_INPUT DATA_
··········
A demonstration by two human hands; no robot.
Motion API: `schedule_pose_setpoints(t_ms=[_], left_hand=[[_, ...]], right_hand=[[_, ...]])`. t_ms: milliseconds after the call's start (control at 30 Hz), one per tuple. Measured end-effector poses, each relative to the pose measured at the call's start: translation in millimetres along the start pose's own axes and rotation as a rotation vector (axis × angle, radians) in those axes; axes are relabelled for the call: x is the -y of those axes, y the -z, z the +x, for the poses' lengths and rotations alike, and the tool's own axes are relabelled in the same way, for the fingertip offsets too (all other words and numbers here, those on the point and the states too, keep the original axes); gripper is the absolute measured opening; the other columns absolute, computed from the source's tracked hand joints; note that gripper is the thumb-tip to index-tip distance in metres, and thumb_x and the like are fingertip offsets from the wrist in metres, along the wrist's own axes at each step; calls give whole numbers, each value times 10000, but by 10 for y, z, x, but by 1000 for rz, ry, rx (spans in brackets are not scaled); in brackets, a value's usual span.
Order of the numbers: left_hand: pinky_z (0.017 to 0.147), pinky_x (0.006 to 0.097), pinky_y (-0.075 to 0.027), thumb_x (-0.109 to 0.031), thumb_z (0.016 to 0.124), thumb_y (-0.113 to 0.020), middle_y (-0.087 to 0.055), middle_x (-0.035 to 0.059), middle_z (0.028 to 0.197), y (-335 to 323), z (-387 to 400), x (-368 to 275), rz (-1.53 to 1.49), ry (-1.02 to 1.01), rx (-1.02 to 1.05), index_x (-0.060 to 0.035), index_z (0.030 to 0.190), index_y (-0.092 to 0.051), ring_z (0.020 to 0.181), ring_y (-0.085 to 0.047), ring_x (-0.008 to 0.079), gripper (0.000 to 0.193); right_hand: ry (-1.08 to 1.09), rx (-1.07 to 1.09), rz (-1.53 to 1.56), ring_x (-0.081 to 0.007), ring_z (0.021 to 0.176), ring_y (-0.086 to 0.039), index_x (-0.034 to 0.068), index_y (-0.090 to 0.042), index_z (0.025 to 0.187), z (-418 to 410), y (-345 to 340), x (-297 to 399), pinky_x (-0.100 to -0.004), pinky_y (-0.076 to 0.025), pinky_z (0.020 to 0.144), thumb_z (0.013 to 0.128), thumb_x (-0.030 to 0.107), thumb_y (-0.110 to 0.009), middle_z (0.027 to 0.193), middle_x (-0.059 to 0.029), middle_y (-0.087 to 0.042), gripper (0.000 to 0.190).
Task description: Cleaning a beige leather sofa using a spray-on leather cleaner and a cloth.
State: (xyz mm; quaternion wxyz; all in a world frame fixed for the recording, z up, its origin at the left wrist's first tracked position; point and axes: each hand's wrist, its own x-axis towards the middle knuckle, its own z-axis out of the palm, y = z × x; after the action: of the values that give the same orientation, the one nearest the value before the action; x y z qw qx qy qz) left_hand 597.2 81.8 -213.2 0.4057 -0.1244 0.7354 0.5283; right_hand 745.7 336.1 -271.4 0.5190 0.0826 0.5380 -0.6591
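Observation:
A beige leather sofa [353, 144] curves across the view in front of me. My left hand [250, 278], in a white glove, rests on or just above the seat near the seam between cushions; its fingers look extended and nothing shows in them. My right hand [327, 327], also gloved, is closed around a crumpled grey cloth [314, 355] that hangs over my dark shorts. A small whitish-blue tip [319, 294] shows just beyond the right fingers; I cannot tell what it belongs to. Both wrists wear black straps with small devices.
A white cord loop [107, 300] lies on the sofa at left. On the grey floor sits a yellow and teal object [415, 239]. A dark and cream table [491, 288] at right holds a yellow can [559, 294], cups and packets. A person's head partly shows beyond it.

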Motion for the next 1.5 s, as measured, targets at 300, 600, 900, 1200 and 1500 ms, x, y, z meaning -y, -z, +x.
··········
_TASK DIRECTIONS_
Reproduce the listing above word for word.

_ANSWER TO THIS TASK_
A demonstration by two human hands; no robot.
Motion API: `schedule_pose_setpoints(t_ms=[_], left_hand=[[_, ...]], right_hand=[[_, ...]])`. t_ms: milliseconds after the call's start (control at 30 Hz), one per tuple. Measured end-effector poses, each relative to the pose measured at the call's start: translation in millimetres along the start pose's own axes and rotation as a rotation vector (axis × angle, radians) in those axes; axes are relabelled for the call: x is the -y of those axes, y the -z, z the +x, for the poses' lengths and rotations alike, and the tool's own axes are relabelled in the same way, for the fingertip offsets too (all other words and numbers here, those on the point and the states too, keep the original axes); gripper is the absolute measured opening; the other columns absolute, computed from the source's tracked hand joints; note that gripper is the thumb-tip to index-tip distance in metres, and thumb_x and the like are fingertip offsets from the wrist in metres, along the wrist's own axes at each step; calls give whole numbers, each value times 10000, but by 10 for y, z, x, but by 1000 for rz, ry, rx (spans in brackets are not scaled); in brackets, a value's usual span.
Order of the numbers: left_hand: pinky_z (0.017 to 0.147), pinky_x (0.006 to 0.097), pinky_y (-0.075 to 0.027), thumb_x (-0.109 to 0.031), thumb_z (0.016 to 0.124), thumb_y (-0.113 to 0.020), middle_y (-0.087 to 0.055), middle_x (-0.035 to 0.059), middle_z (0.028 to 0.197), y (-335 to 323), z (-387 to 400), x (-368 to 275), rz (-1.53 to 1.49), ry (-1.02 to 1.01), rx (-1.02 to 1.05), index_x (-0.060 to 0.035), index_z (0.030 to 0.190), index_y (-0.092 to 0.051), ring_z (0.020 to 0.181), ring_y (-0.085 to 0.047), ring_x (-0.008 to 0.079), gripper (0.000 to 0.193); right_hand: ry (-1.08 to 1.09), rx (-1.07 to 1.09), rz (-1.53 to 1.56), ring_x (-0.081 to 0.007), ring_z (0.021 to 0.176), ring_y (-0.086 to 0.039), index_x (-0.034 to 0.068), index_y (-0.090 to 0.042), index_z (0.025 to 0.187), z (-418 to 410), y (-345 to 340), x (-297 to 399), pinky_x (-0.100 to -0.004), pinky_y (-0.076 to 0.025), pinky_z (0.020 to 0.144), thumb_z (0.013 to 0.128), thumb_x (-0.030 to 0.107), thumb_y (-0.110 to 0.009), middle_z (0.027 to 0.193), middle_x (-0.059 to 0.029), middle_y (-0.087 to 0.042), gripper (0.000 to 0.190).
Task description: Cleaning a beige leather sofa using a spray-on leather cleaner and a cloth.
State: (xyz mm; quaternion wxyz; all in a world frame fixed for the recording, z up, its origin at the left wrist's first tracked position; point and axes: each hand's wrist, its own x-axis towards the middle knuckle, its own z-axis out of the palm, y = z × x; after the action: of the values that give the same orientation, the one nearest the value before the action; x y z qw qx qy qz) left_hand 597.2 81.8 -213.2 0.4057 -0.1244 0.7354 0.5283; right_hand 745.7 336.1 -271.4 0.5190 0.0826 0.5380 -0.6591
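Observation:
A beige leather sofa [353, 144] curves across the view in front of me. My left hand [250, 278], in a white glove, rests on or just above the seat near the seam between cushions; its fingers look extended and nothing shows in them. My right hand [327, 327], also gloved, is closed around a crumpled grey cloth [314, 355] that hangs over my dark shorts. A small whitish-blue tip [319, 294] shows just beyond the right fingers; I cannot tell what it belongs to. Both wrists wear black straps with small devices.
A white cord loop [107, 300] lies on the sofa at left. On the grey floor sits a yellow and teal object [415, 239]. A dark and cream table [491, 288] at right holds a yellow can [559, 294], cups and packets. A person's head partly shows beyond it.
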
Motion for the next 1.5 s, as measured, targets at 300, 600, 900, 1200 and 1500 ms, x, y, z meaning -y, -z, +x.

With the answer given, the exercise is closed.